• [Your assignment]:
Please make an exact transcription of all the data that follows.

• [Data for analysis]:

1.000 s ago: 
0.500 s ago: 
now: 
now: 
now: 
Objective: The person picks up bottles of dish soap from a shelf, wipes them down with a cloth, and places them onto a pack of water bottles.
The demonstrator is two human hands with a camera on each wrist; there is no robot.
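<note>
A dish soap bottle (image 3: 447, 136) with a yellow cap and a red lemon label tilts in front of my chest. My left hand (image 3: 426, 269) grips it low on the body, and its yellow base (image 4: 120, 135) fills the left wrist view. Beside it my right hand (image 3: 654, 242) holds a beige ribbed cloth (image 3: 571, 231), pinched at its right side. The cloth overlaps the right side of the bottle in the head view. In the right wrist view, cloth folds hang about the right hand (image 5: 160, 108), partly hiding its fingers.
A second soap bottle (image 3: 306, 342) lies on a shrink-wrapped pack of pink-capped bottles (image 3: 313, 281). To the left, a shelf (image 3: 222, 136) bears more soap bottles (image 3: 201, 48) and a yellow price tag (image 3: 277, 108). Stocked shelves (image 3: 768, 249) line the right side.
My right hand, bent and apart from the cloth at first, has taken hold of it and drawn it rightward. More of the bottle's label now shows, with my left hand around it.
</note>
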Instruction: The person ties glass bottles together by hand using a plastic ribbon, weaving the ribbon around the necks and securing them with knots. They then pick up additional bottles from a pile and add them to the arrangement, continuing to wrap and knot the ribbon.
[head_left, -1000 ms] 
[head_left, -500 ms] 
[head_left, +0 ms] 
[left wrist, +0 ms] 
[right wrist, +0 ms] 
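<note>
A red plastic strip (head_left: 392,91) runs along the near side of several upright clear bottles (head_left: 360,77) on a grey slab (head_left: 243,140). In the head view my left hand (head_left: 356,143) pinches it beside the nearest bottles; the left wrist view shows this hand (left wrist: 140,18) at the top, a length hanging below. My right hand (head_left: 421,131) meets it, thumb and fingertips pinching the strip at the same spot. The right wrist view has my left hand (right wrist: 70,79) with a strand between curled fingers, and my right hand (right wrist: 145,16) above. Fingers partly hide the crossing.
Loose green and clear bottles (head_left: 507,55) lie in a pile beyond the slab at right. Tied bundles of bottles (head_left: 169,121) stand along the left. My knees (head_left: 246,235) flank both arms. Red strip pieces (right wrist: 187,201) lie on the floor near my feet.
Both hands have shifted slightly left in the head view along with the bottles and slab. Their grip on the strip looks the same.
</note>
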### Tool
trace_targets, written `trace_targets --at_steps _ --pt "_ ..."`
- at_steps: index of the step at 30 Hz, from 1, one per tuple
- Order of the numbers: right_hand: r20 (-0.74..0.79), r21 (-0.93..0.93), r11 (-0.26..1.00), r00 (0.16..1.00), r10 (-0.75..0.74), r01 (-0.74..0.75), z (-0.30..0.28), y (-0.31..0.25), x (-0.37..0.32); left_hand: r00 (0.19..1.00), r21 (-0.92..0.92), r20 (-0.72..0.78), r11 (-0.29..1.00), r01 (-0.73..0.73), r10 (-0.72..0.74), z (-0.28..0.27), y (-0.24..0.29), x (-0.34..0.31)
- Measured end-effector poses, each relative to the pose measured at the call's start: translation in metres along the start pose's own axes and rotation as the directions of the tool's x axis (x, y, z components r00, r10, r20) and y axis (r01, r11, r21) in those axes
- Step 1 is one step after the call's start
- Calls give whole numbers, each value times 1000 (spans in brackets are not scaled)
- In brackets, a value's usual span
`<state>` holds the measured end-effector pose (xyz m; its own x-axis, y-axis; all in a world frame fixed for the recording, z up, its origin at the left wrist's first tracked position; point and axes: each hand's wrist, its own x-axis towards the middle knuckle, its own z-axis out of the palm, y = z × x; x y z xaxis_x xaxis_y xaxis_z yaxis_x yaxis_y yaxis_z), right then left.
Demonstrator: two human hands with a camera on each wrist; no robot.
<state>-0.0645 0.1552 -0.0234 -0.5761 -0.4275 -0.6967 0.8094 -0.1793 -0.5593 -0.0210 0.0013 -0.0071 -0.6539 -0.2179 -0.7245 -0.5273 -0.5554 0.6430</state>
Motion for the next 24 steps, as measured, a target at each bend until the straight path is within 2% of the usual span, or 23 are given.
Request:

• [Response to this task]:
1.000 s ago: 
0.500 s ago: 
now: 
now: 
now: 
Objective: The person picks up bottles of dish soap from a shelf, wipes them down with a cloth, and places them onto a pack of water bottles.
The demonstrator is two human hands with a camera on each wrist; there is no robot.
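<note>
A dish soap bottle (image 3: 447, 136) with a yellow cap and a red lemon label tilts in front of my chest. My left hand (image 3: 426, 269) grips it low on the body, and its yellow base (image 4: 120, 135) fills the left wrist view. Beside it my right hand (image 3: 654, 242) holds a beige ribbed cloth (image 3: 571, 231), pinched at its right side. The cloth overlaps the right side of the bottle in the head view. In the right wrist view, cloth folds hang about the right hand (image 5: 160, 108), partly hiding its fingers.
A second soap bottle (image 3: 306, 342) lies on a shrink-wrapped pack of pink-capped bottles (image 3: 313, 281). To the left, a shelf (image 3: 222, 136) bears more soap bottles (image 3: 201, 48) and a yellow price tag (image 3: 277, 108). Stocked shelves (image 3: 768, 249) line the right side.
My right hand, bent and apart from the cloth at first, has taken hold of it and drawn it rightward. More of the bottle's label now shows, with my left hand around it.
</note>
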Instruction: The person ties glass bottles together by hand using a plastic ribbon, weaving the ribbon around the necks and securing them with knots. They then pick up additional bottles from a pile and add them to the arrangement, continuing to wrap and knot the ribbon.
[head_left, -1000 ms] 
[head_left, -500 ms] 
[head_left, +0 ms] 
[left wrist, +0 ms] 
[right wrist, +0 ms] 
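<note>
A red plastic strip (head_left: 392,91) runs along the near side of several upright clear bottles (head_left: 360,77) on a grey slab (head_left: 243,140). In the head view my left hand (head_left: 356,143) pinches it beside the nearest bottles; the left wrist view shows this hand (left wrist: 140,18) at the top, a length hanging below. My right hand (head_left: 421,131) meets it, thumb and fingertips pinching the strip at the same spot. The right wrist view has my left hand (right wrist: 70,79) with a strand between curled fingers, and my right hand (right wrist: 145,16) above. Fingers partly hide the crossing.
Loose green and clear bottles (head_left: 507,55) lie in a pile beyond the slab at right. Tied bundles of bottles (head_left: 169,121) stand along the left. My knees (head_left: 246,235) flank both arms. Red strip pieces (right wrist: 187,201) lie on the floor near my feet.
Both hands have shifted slightly left in the head view along with the bottles and slab. Their grip on the strip looks the same.
</note>
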### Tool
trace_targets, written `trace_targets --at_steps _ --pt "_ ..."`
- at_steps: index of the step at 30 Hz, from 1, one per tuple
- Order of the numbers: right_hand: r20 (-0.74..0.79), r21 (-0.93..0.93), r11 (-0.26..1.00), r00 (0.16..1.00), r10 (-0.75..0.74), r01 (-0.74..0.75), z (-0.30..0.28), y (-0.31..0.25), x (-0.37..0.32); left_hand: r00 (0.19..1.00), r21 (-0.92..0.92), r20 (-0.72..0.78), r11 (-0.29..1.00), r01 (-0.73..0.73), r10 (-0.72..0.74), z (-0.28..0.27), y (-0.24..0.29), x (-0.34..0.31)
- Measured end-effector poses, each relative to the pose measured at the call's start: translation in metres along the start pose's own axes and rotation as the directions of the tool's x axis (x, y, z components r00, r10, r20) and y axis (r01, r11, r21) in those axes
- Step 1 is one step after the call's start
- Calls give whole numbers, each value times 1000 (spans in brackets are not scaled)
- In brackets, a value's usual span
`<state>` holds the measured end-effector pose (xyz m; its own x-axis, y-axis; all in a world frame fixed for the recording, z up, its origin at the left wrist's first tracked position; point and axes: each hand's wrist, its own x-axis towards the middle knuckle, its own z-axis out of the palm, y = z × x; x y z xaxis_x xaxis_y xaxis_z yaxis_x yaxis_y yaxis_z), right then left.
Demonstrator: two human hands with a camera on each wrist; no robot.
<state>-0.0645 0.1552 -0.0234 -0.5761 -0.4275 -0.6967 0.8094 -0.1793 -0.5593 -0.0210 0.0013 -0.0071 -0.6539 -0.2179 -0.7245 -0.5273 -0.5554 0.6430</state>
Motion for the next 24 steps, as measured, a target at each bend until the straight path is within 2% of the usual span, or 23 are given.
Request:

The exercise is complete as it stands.